→ Task brief
The line containing "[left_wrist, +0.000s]" marks the end: restate word for word every line from the first line of the entries below through that one.

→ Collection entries
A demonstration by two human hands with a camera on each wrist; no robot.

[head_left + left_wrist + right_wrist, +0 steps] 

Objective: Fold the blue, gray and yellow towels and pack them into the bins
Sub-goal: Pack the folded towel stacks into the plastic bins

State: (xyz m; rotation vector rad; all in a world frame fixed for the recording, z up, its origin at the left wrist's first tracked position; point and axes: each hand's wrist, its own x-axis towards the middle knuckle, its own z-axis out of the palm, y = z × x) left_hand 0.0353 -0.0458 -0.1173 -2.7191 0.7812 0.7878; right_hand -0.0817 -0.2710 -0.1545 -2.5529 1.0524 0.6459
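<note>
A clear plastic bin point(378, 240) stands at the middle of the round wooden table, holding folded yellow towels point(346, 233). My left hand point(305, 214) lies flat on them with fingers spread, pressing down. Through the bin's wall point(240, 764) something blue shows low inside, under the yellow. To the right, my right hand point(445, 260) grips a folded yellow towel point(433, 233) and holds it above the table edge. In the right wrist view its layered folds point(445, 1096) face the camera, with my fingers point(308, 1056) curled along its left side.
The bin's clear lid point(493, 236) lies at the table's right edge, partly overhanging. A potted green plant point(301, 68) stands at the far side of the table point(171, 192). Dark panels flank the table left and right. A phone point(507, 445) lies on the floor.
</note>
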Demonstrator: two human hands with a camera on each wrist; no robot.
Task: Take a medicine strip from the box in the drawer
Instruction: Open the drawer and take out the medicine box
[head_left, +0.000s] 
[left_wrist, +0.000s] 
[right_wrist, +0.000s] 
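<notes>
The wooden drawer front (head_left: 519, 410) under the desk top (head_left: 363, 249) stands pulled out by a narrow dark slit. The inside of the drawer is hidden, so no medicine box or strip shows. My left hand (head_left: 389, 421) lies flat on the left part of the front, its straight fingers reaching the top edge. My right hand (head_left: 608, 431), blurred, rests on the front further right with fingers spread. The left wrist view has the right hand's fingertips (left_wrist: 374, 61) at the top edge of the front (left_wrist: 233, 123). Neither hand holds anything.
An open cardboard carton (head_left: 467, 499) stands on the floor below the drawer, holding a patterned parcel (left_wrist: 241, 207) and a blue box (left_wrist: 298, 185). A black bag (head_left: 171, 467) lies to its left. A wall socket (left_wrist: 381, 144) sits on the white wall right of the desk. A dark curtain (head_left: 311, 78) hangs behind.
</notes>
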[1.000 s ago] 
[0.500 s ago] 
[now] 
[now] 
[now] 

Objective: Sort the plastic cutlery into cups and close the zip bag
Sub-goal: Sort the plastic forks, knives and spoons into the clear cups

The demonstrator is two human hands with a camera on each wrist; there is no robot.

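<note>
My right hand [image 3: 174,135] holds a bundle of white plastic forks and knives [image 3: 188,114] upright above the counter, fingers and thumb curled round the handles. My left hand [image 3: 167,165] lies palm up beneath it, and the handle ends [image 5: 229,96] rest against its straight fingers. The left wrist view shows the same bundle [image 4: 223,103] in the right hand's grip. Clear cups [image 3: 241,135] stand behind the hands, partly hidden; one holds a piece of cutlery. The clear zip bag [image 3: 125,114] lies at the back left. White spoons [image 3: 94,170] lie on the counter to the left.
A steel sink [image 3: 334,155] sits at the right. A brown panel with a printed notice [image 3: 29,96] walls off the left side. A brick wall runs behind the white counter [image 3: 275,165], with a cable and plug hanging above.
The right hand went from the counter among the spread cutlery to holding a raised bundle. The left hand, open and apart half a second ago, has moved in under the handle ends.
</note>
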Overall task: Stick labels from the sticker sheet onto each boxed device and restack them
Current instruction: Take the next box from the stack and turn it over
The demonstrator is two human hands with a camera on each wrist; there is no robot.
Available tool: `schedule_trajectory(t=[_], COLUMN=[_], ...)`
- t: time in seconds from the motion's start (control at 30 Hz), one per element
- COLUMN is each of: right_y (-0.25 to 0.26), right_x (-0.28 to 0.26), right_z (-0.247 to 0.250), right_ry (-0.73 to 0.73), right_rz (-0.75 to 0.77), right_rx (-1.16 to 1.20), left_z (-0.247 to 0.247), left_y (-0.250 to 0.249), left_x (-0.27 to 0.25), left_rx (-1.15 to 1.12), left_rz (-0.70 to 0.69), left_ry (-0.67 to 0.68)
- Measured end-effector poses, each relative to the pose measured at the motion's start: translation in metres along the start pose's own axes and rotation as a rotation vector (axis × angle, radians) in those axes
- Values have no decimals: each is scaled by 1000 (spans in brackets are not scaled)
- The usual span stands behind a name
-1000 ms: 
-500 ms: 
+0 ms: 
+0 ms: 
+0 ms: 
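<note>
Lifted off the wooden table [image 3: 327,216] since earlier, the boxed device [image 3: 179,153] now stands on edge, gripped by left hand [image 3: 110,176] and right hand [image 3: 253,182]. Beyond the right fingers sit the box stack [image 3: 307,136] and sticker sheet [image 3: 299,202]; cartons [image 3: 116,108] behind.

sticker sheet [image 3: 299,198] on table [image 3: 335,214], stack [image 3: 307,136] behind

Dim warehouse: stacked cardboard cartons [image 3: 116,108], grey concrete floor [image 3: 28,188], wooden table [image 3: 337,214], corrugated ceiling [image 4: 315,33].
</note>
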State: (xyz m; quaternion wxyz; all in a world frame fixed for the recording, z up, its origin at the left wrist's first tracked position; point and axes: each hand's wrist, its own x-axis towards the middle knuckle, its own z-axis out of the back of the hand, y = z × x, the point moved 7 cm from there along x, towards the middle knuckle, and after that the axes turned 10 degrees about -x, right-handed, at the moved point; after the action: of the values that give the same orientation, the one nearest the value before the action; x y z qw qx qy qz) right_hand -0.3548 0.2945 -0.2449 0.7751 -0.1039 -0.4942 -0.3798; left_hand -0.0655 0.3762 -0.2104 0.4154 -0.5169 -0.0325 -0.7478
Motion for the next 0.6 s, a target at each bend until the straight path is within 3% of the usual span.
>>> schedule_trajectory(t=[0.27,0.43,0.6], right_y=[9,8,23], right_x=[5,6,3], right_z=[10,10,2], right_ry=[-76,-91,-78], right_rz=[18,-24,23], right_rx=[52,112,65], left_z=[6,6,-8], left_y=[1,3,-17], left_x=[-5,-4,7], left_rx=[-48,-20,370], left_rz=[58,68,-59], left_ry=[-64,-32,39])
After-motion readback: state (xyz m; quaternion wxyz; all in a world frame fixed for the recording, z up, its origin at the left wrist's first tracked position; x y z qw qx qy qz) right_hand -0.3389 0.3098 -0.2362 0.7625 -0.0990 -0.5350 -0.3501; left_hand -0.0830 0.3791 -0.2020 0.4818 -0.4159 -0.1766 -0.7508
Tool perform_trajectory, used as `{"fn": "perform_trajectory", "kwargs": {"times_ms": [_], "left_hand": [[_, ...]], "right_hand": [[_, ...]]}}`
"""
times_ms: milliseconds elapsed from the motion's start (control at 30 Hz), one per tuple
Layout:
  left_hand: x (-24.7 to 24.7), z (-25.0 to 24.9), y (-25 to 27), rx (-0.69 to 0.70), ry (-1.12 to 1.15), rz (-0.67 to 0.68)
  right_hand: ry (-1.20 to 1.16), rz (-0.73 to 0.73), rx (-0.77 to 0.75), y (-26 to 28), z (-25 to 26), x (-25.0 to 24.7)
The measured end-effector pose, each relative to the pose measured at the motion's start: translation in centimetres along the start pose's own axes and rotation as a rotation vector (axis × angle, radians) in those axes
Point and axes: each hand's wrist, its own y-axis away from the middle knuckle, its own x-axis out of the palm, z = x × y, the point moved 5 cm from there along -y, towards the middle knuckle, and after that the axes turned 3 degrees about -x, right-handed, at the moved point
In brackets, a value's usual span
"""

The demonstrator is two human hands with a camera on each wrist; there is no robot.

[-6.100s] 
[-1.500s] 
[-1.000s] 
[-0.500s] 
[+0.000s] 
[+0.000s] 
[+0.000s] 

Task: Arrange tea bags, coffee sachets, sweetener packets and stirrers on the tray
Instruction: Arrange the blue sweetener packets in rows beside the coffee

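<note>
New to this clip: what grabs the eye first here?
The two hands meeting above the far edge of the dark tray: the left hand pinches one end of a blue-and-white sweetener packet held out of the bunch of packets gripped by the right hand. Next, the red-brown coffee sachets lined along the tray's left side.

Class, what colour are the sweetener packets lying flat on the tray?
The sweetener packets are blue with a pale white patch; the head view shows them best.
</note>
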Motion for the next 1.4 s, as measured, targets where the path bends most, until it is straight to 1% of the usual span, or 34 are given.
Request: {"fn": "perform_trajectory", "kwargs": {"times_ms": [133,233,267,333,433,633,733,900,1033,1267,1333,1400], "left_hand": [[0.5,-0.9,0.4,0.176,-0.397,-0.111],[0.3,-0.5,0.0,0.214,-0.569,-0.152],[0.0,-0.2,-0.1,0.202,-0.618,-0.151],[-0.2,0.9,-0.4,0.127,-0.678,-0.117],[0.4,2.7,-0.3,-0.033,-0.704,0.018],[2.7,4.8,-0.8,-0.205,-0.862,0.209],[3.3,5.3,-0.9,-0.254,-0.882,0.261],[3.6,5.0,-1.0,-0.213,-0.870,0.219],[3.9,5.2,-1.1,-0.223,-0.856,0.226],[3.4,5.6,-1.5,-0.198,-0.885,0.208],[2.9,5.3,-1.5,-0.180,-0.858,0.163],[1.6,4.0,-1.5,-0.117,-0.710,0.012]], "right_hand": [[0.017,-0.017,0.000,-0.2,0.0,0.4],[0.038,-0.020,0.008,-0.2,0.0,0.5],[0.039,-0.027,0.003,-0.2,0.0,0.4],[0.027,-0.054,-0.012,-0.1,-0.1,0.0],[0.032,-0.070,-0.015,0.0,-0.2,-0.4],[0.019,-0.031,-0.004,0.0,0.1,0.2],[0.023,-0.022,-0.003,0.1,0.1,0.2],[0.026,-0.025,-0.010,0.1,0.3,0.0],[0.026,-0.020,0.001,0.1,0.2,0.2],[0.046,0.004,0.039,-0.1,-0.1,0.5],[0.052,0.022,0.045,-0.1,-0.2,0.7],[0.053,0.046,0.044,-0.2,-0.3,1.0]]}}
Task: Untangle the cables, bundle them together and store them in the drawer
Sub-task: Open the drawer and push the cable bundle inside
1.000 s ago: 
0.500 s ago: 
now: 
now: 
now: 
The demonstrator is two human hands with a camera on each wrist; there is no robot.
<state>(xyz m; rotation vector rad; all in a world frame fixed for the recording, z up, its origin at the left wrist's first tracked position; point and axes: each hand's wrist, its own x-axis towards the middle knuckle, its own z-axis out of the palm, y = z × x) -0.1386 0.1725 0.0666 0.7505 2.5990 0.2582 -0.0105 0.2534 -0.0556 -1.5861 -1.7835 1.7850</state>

→ Response to the task
A demonstration by two human hands with a camera on each wrist; no robot.

[head_left + left_wrist + right_wrist, +0 steps] 

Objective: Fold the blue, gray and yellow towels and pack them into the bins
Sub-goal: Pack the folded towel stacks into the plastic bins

State: (xyz m; rotation vector rad; all in a world frame fixed for the recording, z up, its origin at the left wrist's first tracked position; point and axes: each hand's wrist, its own x-axis towards the middle knuckle, its own z-axis out of the palm, y = z × x) left_hand 0.0353 -0.0458 -0.1173 -2.7191 0.7812 0.7878; right_hand -0.0817 -0.2710 -0.1545 -2.5529 1.0524 0.6459
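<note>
A clear plastic bin point(378, 240) stands at the middle of the round wooden table, holding folded yellow towels point(346, 233). My left hand point(305, 214) lies flat on them with fingers spread, pressing down. Through the bin's wall point(240, 764) something blue shows low inside, under the yellow. To the right, my right hand point(445, 260) grips a folded yellow towel point(433, 233) and holds it above the table edge. In the right wrist view its layered folds point(445, 1096) face the camera, with my fingers point(308, 1056) curled along its left side.
The bin's clear lid point(493, 236) lies at the table's right edge, partly overhanging. A potted green plant point(301, 68) stands at the far side of the table point(171, 192). Dark panels flank the table left and right. A phone point(507, 445) lies on the floor.
</note>
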Demonstrator: two human hands with a camera on each wrist; no robot.
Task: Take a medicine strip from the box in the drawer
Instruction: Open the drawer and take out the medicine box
[head_left, +0.000s] 
[left_wrist, +0.000s] 

The output given here is complete.